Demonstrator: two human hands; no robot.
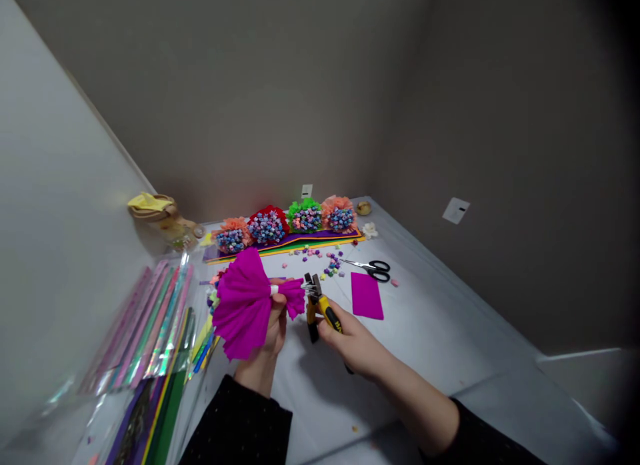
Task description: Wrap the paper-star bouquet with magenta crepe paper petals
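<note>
My left hand [276,323] is closed round the gathered waist of a magenta crepe paper flower [245,305], which fans out to the left. White tape [274,289] binds that waist. Wire ends [309,288] stick out of the short paper tail on the right. In my right hand [350,338] are yellow-and-black pliers [329,313], their jaws at the wire ends; whether they grip the wire I cannot tell. A magenta paper rectangle [367,295] lies to the right, below black-handled scissors [377,270].
Finished-looking paper bouquets [305,218] with star-filled centres stand along the back on coloured sheets. Loose paper stars [333,265] are scattered before them. Clear packs of pastel strips [145,325] lie at left, near a tan container with yellow paper [155,205].
</note>
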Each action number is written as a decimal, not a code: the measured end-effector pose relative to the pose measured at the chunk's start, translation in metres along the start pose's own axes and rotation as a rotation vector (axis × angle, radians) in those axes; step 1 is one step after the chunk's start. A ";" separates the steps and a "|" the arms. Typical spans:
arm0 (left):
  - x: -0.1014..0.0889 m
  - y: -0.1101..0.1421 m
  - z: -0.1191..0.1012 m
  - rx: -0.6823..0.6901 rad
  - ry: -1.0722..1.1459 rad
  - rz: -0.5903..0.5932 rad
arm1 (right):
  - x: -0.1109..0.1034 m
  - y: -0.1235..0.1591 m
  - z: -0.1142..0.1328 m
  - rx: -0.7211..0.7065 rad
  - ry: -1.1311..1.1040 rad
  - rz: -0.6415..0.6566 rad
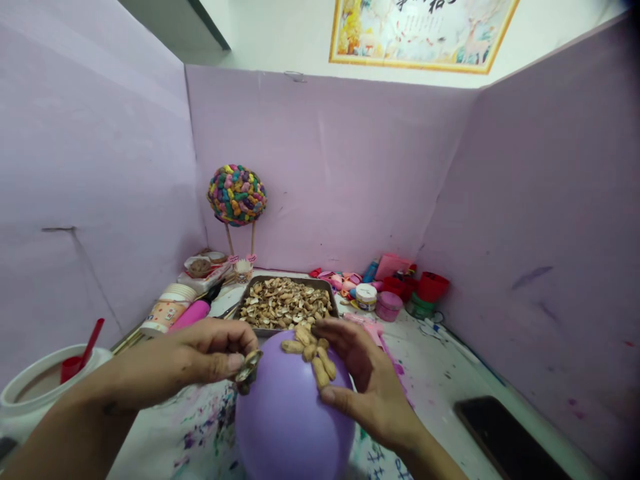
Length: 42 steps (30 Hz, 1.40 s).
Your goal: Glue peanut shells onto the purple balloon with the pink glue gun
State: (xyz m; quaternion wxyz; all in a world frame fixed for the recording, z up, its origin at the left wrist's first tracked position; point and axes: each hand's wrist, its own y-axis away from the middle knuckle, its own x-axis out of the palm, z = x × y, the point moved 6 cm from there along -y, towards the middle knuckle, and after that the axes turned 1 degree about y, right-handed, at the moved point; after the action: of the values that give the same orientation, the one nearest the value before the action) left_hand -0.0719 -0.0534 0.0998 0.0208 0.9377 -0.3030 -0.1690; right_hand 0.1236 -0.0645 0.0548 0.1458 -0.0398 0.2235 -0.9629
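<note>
A purple balloon (295, 427) stands in front of me, with several peanut shells (310, 348) stuck in a cluster on its top. Between the thumb and fingers of my left hand (200, 353) is a peanut shell piece (249, 368), close against the balloon's left side. My right hand (373, 387) is curved around the balloon's upper right, thumb and fingertips on either side of the cluster, steadying it. Just behind the balloon lies a metal tray (334, 291) full of loose peanut shells (285, 303).
A white tub (30, 393) with a red scoop (93, 347) stands left, near paper cups (167, 310). Behind is a multicoloured shell-covered ball (237, 195) on sticks. Lidded jars (367, 297), red cups (433, 287) and a phone (505, 437) are right. Lilac panels (330, 167) enclose the table.
</note>
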 end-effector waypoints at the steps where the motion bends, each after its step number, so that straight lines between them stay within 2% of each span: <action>1: 0.001 -0.001 0.001 0.001 -0.032 0.025 | -0.002 0.000 0.000 -0.005 0.001 -0.025; 3: 0.005 -0.001 0.004 0.000 -0.085 0.105 | -0.002 -0.001 0.003 -0.006 0.086 -0.055; 4: 0.005 -0.001 0.004 0.008 -0.098 0.104 | -0.001 0.000 0.006 0.005 0.155 -0.047; 7: 0.006 -0.002 0.003 0.018 -0.072 0.104 | 0.008 0.003 0.017 0.071 0.307 0.050; 13: 0.014 -0.002 -0.003 0.056 0.065 0.140 | 0.012 0.007 0.030 0.152 0.301 0.158; 18: 0.018 0.000 -0.004 0.036 0.020 0.098 | 0.003 0.001 0.029 0.127 0.282 0.251; 23: 0.021 0.002 -0.008 0.014 -0.050 0.072 | 0.002 -0.002 0.022 0.163 0.272 0.208; 27: 0.011 0.002 -0.005 -0.009 -0.113 -0.006 | 0.014 0.002 0.019 0.238 0.323 0.035; 29: 0.004 0.002 -0.003 -0.009 -0.134 -0.053 | 0.019 0.006 0.021 0.239 0.345 -0.003; 33: 0.000 0.000 -0.002 0.014 -0.123 -0.078 | 0.026 0.014 0.029 0.216 0.325 0.177; 36: 0.002 -0.002 -0.004 0.024 -0.109 -0.071 | 0.022 0.015 0.034 0.241 0.321 0.286; 42: 0.004 -0.003 -0.006 0.049 -0.116 -0.053 | 0.018 0.010 0.039 0.246 0.271 0.288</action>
State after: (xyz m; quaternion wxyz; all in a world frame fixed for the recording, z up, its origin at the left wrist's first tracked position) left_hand -0.0652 -0.0536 0.1040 -0.0243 0.9341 -0.2830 -0.2162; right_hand 0.1145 -0.0945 0.0855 0.2542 0.1403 0.1255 -0.9487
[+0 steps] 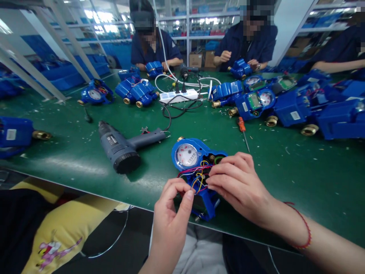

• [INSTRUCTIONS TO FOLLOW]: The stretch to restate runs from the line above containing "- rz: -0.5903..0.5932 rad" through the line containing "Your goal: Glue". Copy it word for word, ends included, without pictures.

• [SOLUTION TO THE EXERCISE]:
  - rz: -0.5903..0.5932 rad
arm1 (right):
  - x: -0.1109..0.1034 m
  - y: -0.1235..0.1591 m
  - z: -0.1142..0.1328 m
  - rx: -0.7211..0.7065 rad
  - ry: -1.1311..1.1040 rad
  - rz: -0.6415..0.6566 rad
Length: 42 steps (30 Hz, 1.40 s).
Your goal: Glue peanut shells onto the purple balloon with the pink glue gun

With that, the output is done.